Overlapping idications

Examination of the mitochondrial genome using one or more of the following indications should be considered first where possible based on clinical or biochemical/enzyme results: a. R42 Leber hereditary optic neuropathy b. R64 MELAS or MIDD c. R350 MERRF syndrome d. R351 NARP syndrome or maternally inherited Leigh syndrome e. R317 Mitochondrial liver disease, including transient infantile liver failure f. R299 Possible mitochondrial disorder - mitochondrial DNA rearrangement testing g. R300 Possible mitochondrial disorder - whole mitochondrial genome sequencing h. R301 Possible mitochondrial disorder - mitochondrial DNA depletion testing • Targeted examination of nuclear genes should be considered first where possible based on clinical or biochemical/enzyme results: i. R315 POLG-related disorder j. R352 Mitochondrial DNA maintenance disorder k. R353 Mitochondrial disorder with complex I deficiency l. R354 Mitochondrial disorder with complex II deficiency m. R355 Mitochondrial disorder with complex III deficiency n.

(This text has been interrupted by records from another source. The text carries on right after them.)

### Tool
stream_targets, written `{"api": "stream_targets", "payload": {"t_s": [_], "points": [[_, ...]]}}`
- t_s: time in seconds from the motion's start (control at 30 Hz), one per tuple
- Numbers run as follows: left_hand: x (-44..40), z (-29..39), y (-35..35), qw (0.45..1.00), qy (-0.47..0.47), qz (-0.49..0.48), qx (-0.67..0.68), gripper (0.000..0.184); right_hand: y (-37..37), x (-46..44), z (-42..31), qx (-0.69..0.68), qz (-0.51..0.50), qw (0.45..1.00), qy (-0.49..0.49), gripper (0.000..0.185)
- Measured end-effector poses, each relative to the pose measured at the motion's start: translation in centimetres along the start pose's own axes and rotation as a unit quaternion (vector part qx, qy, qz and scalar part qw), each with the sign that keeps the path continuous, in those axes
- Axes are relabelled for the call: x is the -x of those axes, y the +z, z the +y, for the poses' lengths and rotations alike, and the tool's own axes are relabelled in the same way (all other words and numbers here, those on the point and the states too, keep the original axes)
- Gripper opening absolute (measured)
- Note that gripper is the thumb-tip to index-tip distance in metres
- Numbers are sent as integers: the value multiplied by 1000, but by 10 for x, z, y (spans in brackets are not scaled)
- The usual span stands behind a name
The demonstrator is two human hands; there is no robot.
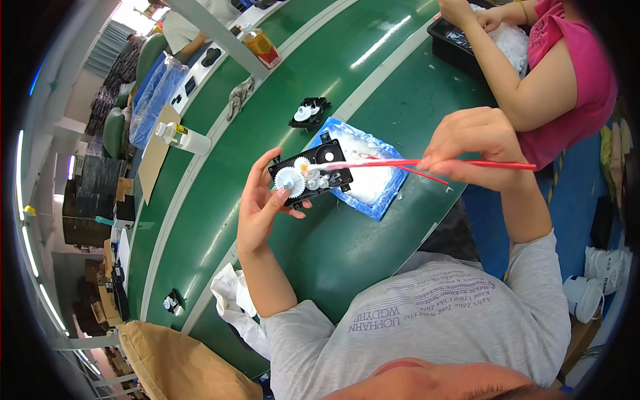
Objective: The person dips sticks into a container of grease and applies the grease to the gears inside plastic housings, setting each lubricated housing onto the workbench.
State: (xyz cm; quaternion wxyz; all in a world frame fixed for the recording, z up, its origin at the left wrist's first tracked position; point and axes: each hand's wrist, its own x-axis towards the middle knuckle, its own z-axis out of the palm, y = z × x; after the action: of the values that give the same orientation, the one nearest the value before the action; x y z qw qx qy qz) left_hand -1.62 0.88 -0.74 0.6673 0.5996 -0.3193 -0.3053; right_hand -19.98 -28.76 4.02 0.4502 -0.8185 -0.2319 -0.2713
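Observation:
My left hand (262, 200) is closed around a black gearbox housing (341, 175), held tilted above the bench. White plastic gears (289, 181) sit in the housing, with a small orange-tinted spot on one. Between the fingers of my right hand (477, 143) is a thin red brush (390, 162). Its whitish tip reaches over the housing near the small gears; whether it touches them I cannot tell. Behind and beside the housing lies a blue-lined tray (381, 212) of white grease (363, 177). A second red stick (427, 177) crosses the tray's right edge.
Another black gear unit (309, 112) lies on the green belt (220, 180) beyond the tray, and a smaller one (172, 301) farther left. A white bottle (183, 139) and a grey rag (240, 99) are at the back. At right, a co-worker in a pink top (567, 73) works over a black bin (460, 50).

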Motion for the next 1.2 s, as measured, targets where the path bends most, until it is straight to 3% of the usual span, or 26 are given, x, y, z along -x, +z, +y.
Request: {"api": "stream_targets", "payload": {"t_s": [0.1, 0.23, 0.3, 0.37, 0.43, 0.53, 0.63, 0.7, 0.77, 0.83, 0.87, 0.93, 1.0, 1.07, 1.13, 1.2], "points": [[1, -1, -4, 1000, 1, -16, 13, 66, 7, 3, 4, -4, -9, 999, 40, 9], [-3, -4, -15, 999, 2, 14, 31, 70, 1, 16, 3, -92, 79, 987, 105, 20], [-5, 0, -28, 998, 11, 57, 12, 69, 6, 23, 6, -194, 147, 958, 153, 26], [-5, -5, -61, 988, 44, 144, -38, 65, 15, 28, 9, -149, 142, 962, 181, 31], [1, -21, -114, 959, 20, 267, -88, 59, 27, 34, 16, -99, 122, 967, 200, 29], [19, -72, -207, 916, -66, 377, -122, 63, 36, 36, 21, 172, -34, 978, 117, 25], [37, -97, -241, 890, -163, 415, -98, 63, 49, 44, 25, 75, -11, 987, 143, 21], [48, -91, -246, 871, -217, 432, -85, 64, 53, 51, 33, -73, 73, 965, 241, 34], [47, -79, -234, 762, -248, 478, -360, 65, 54, 58, 45, -235, 158, 883, 375, 41], [39, -69, -218, 554, -201, 480, -650, 64, 54, 67, 63, -266, 214, 868, 360, 49], [32, -71, -217, 579, -102, 461, -665, 61, 55, 72, 71, -289, 256, 847, 365, 49], [5, -62, -180, 810, -84, 387, -432, 66, 55, 76, 73, -320, 309, 815, 371, 47], [-25, -85, -157, 870, -138, 306, -360, 71, 52, 83, 74, -341, 284, 828, 343, 42], [-45, -99, -129, 916, -220, 230, -244, 89, 50, 87, 72, -323, 255, 856, 313, 35], [-56, -112, -118, 918, -213, 250, -219, 87, 49, 89, 65, -264, 218, 897, 281, 24], [-60, -119, -118, 926, -192, 274, -173, 80, 48, 87, 48, -269, 193, 896, 296, 16]]}}
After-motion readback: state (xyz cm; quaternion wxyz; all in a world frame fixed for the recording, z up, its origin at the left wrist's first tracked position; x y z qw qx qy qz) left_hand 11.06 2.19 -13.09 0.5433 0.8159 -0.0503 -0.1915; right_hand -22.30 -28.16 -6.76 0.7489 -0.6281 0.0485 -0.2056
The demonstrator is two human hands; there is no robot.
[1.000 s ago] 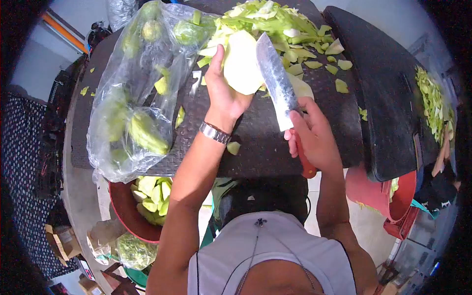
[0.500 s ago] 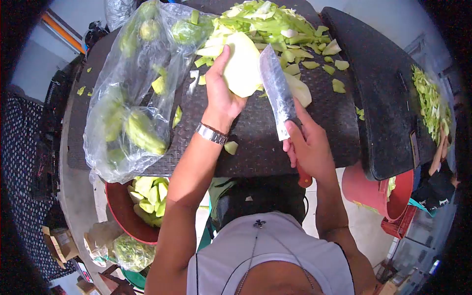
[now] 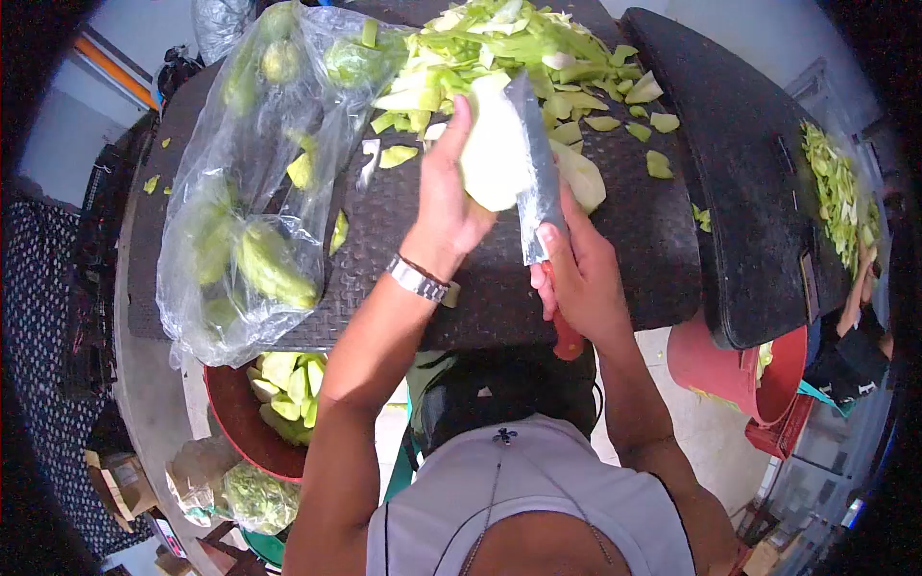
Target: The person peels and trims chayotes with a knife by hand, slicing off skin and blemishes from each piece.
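Observation:
My left hand (image 3: 449,187) is closed around a large, pale, peeled green fruit (image 3: 497,144), with the thumb along its left side. In my right hand (image 3: 584,269) is a broad knife (image 3: 540,163) with a red handle, its blade pointing away from me. The blade lies against the fruit's right side; the exact contact is hard to make out. Just right of the blade, another pale peeled piece (image 3: 582,180) rests on the dark table. Beyond both hands spreads a heap of green peelings (image 3: 499,43).
A clear plastic bag (image 3: 264,182) with several green fruits lies on the left of the table (image 3: 403,307). Below it, a red tub (image 3: 230,408) holds pale pieces. A red bucket (image 3: 730,374) stands right. Another person's arm (image 3: 858,288) is near shreds (image 3: 836,192) at far right.
The fruit has come slightly toward me and right, turning in my left hand. The knife has moved left, and its blade now meets the fruit's right side.

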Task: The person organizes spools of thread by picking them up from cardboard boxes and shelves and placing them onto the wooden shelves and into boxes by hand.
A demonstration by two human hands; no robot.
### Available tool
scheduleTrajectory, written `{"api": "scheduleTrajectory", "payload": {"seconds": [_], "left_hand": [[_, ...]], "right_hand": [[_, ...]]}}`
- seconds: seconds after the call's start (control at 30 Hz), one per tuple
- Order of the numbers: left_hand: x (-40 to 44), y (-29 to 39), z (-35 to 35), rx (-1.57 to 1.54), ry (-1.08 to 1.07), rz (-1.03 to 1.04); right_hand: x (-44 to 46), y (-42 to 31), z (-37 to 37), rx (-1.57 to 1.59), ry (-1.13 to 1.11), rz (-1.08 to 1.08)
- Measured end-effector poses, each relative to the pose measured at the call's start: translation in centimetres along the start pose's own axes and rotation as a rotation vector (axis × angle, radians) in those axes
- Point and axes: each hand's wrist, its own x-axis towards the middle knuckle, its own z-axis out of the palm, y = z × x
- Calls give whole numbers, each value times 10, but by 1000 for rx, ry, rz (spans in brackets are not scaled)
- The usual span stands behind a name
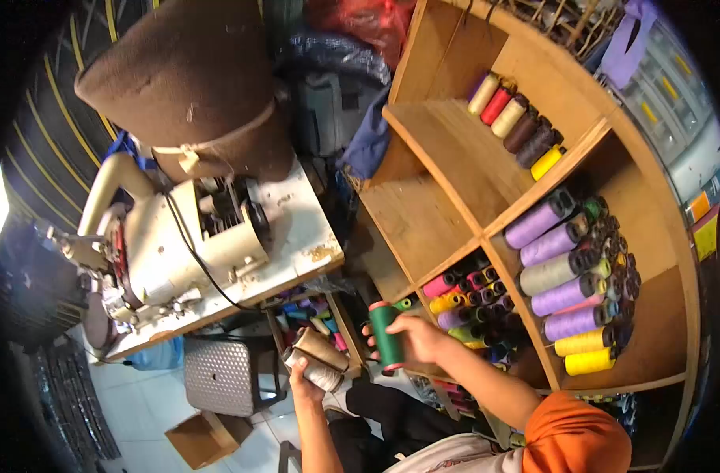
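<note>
My left hand (302,386) is closed around two thread spools held side by side, a tan spool (322,349) and a pale grey spool (319,374). To its right, my right hand (420,339) grips a dark green thread spool (387,337) that stands nearly upright, with reddish ends. The green spool is in front of the wooden shelf's lower left side, apart from the two in my left hand. Behind my left hand sits an open drawer (340,311) with several colourful spools inside.
A wooden shelf (435,165) on the right holds several spools, including purple spools (569,296) and yellow spools (590,361). On the left, a cream sewing machine (171,244) stands on a white table (309,209). Below are a grey stool (218,374) and a cardboard box (206,441).
</note>
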Motion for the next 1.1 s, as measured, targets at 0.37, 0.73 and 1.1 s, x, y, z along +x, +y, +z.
{"api": "scheduleTrajectory", "payload": {"seconds": [0.37, 0.73, 1.1], "left_hand": [[22, 26, 113, 55, -150, -44], [68, 104, 124, 304, -304, -310], [124, 190, 77, 372, -365, -518]], "right_hand": [[-64, -83, 57, 254, 17, -166], [-67, -84, 98, -155, 334, -703], [25, -337, 96, -1366, 1642, -1242]]}}
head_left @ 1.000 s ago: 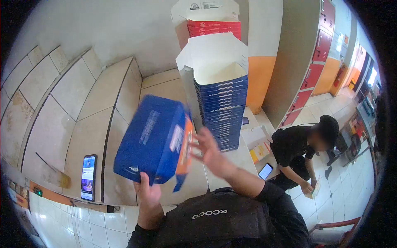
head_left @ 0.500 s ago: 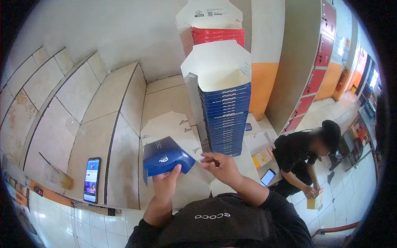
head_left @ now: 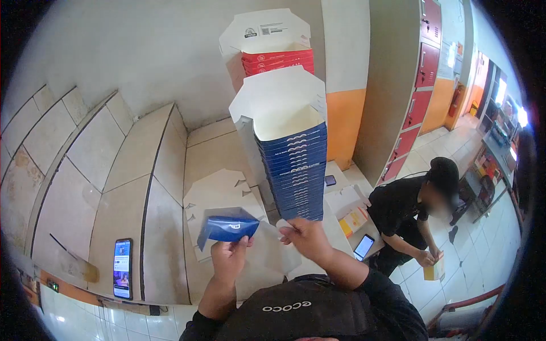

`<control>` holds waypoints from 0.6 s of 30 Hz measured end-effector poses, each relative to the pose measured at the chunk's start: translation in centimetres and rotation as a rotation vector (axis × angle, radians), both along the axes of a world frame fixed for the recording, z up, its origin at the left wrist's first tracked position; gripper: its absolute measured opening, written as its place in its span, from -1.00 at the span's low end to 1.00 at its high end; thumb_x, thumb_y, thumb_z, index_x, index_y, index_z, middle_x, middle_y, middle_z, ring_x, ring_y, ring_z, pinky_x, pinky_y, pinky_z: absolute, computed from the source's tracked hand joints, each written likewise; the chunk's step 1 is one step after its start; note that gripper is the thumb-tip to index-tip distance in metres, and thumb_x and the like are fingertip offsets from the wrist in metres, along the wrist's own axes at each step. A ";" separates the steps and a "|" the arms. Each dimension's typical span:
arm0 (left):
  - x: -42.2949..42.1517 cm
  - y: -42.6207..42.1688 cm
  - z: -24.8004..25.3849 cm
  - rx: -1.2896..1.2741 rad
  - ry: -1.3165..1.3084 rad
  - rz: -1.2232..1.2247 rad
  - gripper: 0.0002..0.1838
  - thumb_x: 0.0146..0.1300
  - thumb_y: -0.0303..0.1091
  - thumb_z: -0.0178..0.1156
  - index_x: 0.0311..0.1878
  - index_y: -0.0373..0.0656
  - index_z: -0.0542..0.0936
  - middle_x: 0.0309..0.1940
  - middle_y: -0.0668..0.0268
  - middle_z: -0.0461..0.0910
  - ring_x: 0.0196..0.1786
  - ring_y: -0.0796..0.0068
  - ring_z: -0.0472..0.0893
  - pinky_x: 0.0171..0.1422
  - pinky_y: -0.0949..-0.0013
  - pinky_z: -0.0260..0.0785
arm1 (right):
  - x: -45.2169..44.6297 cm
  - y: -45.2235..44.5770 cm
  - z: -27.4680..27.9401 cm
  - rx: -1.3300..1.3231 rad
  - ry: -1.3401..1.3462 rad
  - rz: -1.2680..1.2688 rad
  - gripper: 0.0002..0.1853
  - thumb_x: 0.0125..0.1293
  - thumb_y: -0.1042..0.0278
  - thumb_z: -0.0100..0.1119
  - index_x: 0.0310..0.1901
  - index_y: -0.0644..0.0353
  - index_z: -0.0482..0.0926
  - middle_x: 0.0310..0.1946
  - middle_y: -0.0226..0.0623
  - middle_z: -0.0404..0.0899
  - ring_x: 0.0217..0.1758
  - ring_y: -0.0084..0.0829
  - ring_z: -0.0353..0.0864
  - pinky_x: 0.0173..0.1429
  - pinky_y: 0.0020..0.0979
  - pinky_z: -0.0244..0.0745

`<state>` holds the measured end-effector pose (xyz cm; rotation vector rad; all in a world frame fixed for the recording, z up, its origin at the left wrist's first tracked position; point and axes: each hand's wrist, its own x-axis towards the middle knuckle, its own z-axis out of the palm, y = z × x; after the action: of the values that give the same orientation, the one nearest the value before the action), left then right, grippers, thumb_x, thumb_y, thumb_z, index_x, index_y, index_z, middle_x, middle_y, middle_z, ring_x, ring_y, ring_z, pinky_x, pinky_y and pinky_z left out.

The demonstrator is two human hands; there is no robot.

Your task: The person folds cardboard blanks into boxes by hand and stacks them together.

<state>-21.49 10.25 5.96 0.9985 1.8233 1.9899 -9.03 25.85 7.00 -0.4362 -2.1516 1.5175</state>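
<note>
My left hand (head_left: 230,258) is closed on the near edge of a blue carton (head_left: 227,228), whose white inner side (head_left: 222,193) spreads out behind it over the tiled counter. To its right, my right hand (head_left: 307,238) pinches a white flap (head_left: 282,225) at the carton's right side. Just beyond my right hand rises a tall stack of nested blue boxes (head_left: 293,170), the top one open with a white inside. Behind that stand red boxes (head_left: 278,61) with a raised white lid.
A phone (head_left: 122,269) and a cup with a straw (head_left: 85,270) are on the left of the tiled counter (head_left: 165,250). At the right, a co-worker (head_left: 415,213) holds a yellow-and-white carton (head_left: 434,268) near another phone (head_left: 364,247). Red lockers (head_left: 419,105) stand behind.
The blue carton has turned and tipped down, so its white inside now lies over the counter. My right hand has closed at its right side. The co-worker's carton has moved more upright.
</note>
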 end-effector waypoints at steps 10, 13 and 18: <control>2.7 2.5 -0.3 -0.179 0.471 0.259 -0.90 0.10 -0.52 0.14 -0.29 -0.26 0.53 -0.49 0.08 0.58 -0.42 0.24 0.63 -0.31 0.30 0.44 | 0.1 -2.1 0.1 0.716 0.219 0.031 -0.78 -0.01 0.53 0.14 -0.25 0.28 0.58 -0.49 -0.14 0.47 -0.47 -0.15 0.52 -0.37 -0.25 0.46; 3.0 3.0 -0.8 -0.102 0.483 0.208 -0.88 0.11 -0.49 0.12 -0.26 -0.24 0.53 -0.40 0.13 0.56 -0.32 0.18 0.58 -0.25 0.20 0.36 | -0.1 -2.6 0.9 0.640 0.285 -0.079 -0.74 -0.05 0.52 0.12 -0.24 0.30 0.56 -0.48 -0.15 0.46 -0.44 -0.16 0.51 -0.34 -0.26 0.47; 4.0 1.8 -2.3 -0.236 0.458 0.127 -0.78 0.12 -0.37 0.16 -0.19 -0.27 0.52 -0.26 0.13 0.57 -0.17 0.21 0.57 -0.10 0.26 0.38 | -0.3 -3.0 -0.1 0.679 0.219 -0.019 -0.80 -0.04 0.50 0.13 -0.30 0.29 0.56 -0.40 -0.16 0.49 -0.29 -0.19 0.53 -0.25 -0.29 0.48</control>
<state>-17.50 12.05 3.68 1.3742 2.3433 1.6489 -9.36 22.84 6.85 -0.0487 -2.2967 0.7020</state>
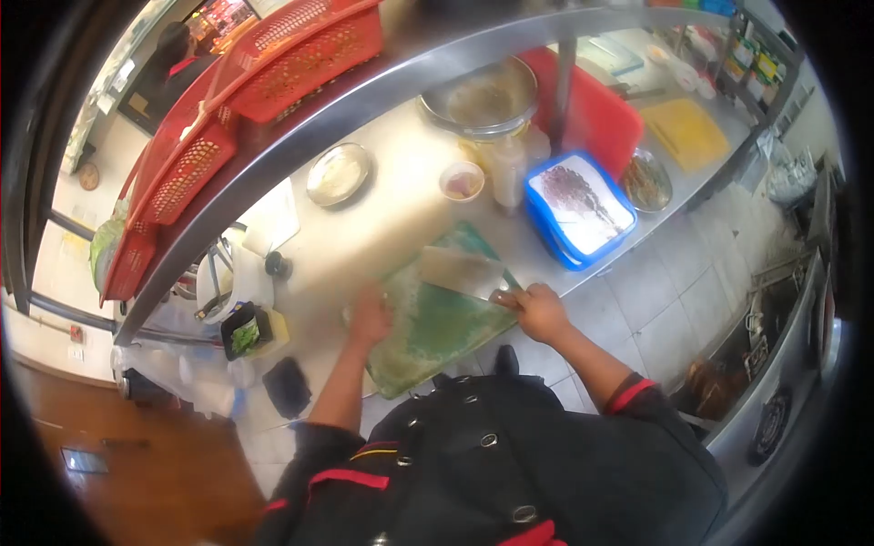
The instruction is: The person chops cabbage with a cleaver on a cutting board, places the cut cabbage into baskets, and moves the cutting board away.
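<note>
My right hand (pixel 539 312) is closed round the handle of a cleaver (pixel 455 271). Its wide, flat blade points left over the upper part of a green cutting board (pixel 446 323). The board's surface is worn and pale in patches. At the board's left edge is my left hand (pixel 371 315), smeared by motion, so its fingers cannot be made out. Whether it touches the board or holds anything is unclear.
Past the board stand a blue tub (pixel 581 209), a small cup (pixel 462 181), a squeeze bottle (pixel 507 173) and a metal bowl (pixel 480 96). A metal shelf (pixel 364 91) with red baskets (pixel 305 68) crosses above. Leafy greens fill a black container (pixel 246 332) at left.
</note>
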`<state>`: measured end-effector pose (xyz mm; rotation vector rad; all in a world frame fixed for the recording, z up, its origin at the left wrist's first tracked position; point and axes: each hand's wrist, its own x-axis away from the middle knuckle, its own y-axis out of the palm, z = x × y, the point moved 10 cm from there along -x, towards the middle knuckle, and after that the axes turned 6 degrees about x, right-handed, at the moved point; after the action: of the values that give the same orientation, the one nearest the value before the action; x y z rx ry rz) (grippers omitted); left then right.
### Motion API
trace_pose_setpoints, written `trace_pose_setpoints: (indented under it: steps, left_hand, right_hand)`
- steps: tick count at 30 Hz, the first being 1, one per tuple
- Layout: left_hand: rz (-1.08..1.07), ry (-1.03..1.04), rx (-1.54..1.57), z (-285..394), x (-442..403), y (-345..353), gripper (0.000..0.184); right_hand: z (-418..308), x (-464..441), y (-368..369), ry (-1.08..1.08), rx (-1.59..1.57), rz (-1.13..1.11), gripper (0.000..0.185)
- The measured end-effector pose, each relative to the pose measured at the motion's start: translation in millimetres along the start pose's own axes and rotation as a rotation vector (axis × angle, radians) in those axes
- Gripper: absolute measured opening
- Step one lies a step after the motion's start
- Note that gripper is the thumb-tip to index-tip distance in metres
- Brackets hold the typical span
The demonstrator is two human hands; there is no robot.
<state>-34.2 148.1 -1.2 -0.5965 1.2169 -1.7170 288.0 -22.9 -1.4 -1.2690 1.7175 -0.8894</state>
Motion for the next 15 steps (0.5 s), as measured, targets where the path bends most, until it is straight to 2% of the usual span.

R356 Mitochondrial disorder with complex IV deficiency o. R356 Mitochondrial disorder with complex V deficiency p. R316 Pyruvate dehydrogenase (PDH) deficiency Referrals for testing will be triaged by the Genomic Laboratory; testing should be targeted at those where a genetic or genomic diagnosis will guide management for the proband or family.